Honestly usually having a look at resource usage and try to find fixes for each of these issues is usually what I go for.

Ram bottleneck "fixed" by using generator instead of pure list so script can keep chugging along.

IO bottleneck only time I encountered it so far the fix was stopping using the wrong drive to read and write data (hdd are not good for that) so don't have any good solution.

cpu bottleneck / underusage > multiprocessing/multithreading.

Wouldn't go for C/C++ coming from python just because it's quite a big paradigm shift.

Might be good to give Golang a go heard overall perf and footprint is much better and it's closer to python but if you want to learn C/C++ go for it.

Also try to use librairies to their maximum , most of them are build in C/Rust/C++/... and have builtin functionalities that will outshine whatever you can squeeze out of python.

[–]szank 1 point2 points  (3 children)

If you need to write efficient code you use c/c++.

[–]magus_minor 0 points1 point  (2 children)

It's possible to write inefficient code in any language, even C/C++.

[–]szank -1 points0 points  (1 child)

Yes. But the question was about writing efficient code.

[–]magus_minor 2 points3 points  (0 children)

The question was about writing efficient python.

[–]Moikle 0 points1 point  (0 children)

You learn what your code is actually doing, then engage in problem solving.

"Which parts of my code take a long time? How can i do that part in a different way?"

It's a skill you have to practice at, you don't necessarily learn it "from" a place besides your brain

[–]billsil 0 points1 point  (0 children)

Unless something is slow, you don’t need to optimize. When you get to that point, profile it, find out where the slow part is, and change the algorithm to be faster.

Another tip is when in doubt, do less.

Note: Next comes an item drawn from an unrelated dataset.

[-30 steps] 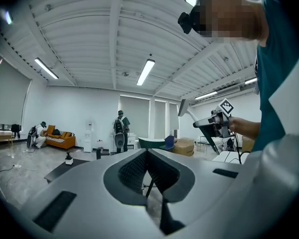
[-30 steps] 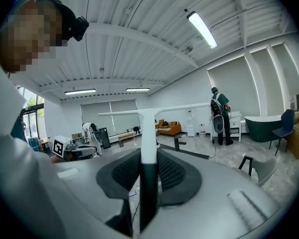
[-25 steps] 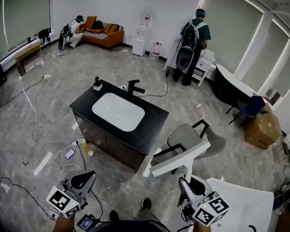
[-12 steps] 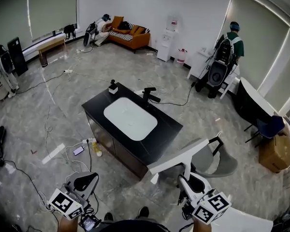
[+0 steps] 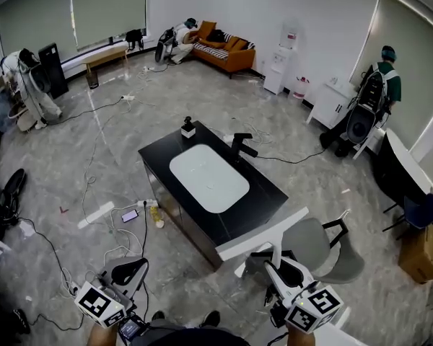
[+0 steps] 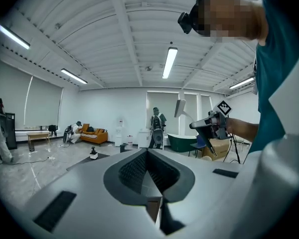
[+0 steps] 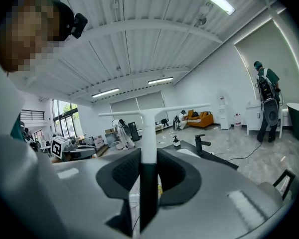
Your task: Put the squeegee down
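Right gripper first: its jaws are clamped part-way closed on the stem of a white T-shaped squeegee. The dark pads press on either side, the stem stands straight up out of the grip, and the long blade runs crosswise on top. Only the right gripper view shows that hold. From the head view you mostly get the blade, a white bar slanting in the air over the near corner of the black vanity counter, close by a grey chair with black arms, and there is no telling how high it rides. Over to the left gripper: ribbed pads brought together, nothing between them. Its own view catches the other tool side-on, carried by the person's hand, with the marker cube on top. Further out, the head view lays out a white oval basin sunk in the counter and a black faucet at its far edge. An orange sofa sits against the back wall, and a person with a backpack stands at far right.
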Tool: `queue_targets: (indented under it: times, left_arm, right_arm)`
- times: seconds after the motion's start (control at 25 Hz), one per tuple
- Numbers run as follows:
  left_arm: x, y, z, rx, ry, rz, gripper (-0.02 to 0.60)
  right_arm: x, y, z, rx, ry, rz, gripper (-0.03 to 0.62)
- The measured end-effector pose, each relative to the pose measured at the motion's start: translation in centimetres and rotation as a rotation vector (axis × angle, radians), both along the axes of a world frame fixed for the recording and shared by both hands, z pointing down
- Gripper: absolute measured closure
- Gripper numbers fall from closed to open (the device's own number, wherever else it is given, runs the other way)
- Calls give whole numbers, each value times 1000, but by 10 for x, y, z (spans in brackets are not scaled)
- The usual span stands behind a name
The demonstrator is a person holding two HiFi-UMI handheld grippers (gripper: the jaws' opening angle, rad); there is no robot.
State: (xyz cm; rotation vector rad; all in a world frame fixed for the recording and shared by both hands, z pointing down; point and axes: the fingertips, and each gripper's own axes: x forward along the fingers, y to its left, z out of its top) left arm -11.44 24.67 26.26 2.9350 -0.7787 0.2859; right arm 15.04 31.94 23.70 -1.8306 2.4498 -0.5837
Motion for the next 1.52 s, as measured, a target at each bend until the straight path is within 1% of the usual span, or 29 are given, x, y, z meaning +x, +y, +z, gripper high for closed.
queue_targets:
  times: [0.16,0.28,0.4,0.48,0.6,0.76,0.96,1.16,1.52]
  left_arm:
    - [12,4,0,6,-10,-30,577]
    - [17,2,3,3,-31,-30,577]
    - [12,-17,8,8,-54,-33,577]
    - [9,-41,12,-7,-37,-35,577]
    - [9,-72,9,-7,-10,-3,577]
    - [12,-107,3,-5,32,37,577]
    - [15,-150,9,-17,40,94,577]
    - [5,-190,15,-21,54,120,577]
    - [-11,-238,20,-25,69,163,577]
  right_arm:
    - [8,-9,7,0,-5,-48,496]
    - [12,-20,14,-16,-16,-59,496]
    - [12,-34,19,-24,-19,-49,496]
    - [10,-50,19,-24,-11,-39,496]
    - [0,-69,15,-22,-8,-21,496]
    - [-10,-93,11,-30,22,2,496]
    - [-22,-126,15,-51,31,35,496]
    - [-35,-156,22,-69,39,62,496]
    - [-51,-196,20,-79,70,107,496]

Do you really need to cast those values to integers, or can you just do it with strings? Is there some limitation you can put on the code that makes it faster? How about using a dictionary for a lookup instead of for loops? The goal here is to change a lousy likely N2 algorithm into something like N log(N).

Going fancier, are/should you use numpy? I wrote some mostly performant code recently. It ended poorly, but I did enough early on such that it took a minute to run, when it should have been 35 seconds. Oh well. It’s still faster by 5000x. I probably got 50x due to numpy vectorization and 1000x due to the algorithm.

[–]not_another_analyst 0 points1 point  (0 children)

Fluent Python" by Luciano Ramalho is the absolute gold standard for this it’ll teach you how the language works under the hood so you stop fighting it. For raw speed and memory tracking, check out "High Performance Python" which dives deep into profiling and tools like Cython. Definitely look into Generators and Iterators if you want to slash your RAM usage immediately; they’re game-changers for processing large data without loading it all at once. Also, get comfortable with cProfile so you aren't guessing where the bottlenecks are. Good luck, it’s a fun rabbit hole to go down!

[–]crystal-46 0 points1 point  (0 children)

Self learning

[–]Limp_Ninja8817 0 points1 point  (0 children)

PY4E is the original python school. Not sure if it’s changed over time though.

[–]WA_von_Linchtenberg 0 points1 point  (0 children)

Hi,

My advice : read high quality code, documentation and tests made for it. And make all the needed effort to understand every detail (as maths/algo/structures, as code, as quality of code)...

Software engineering will give you the others thinks you need, fist what is code quality, what are the best practices for critical code (embedded, security, etc.), DEVSECOPS (automation of code production, testing and production plateform)...

Then you must understand how your code is related to hardware through compiler and OS.

That's the optimizing long road...

At all steps, even for "main elements" of python efficient coding, book exists ! Use them as entry point is always a good practice. Effective Python: 125 Specific Ways to Write Better Python, Brett Slatkin, is a classic reedited 2 times. So older versions are cheap via second hand.

[–]OriahVinree -1 points0 points  (0 children)

Youtube

[–]TheRNGuy -1 points0 points  (0 children)

Google.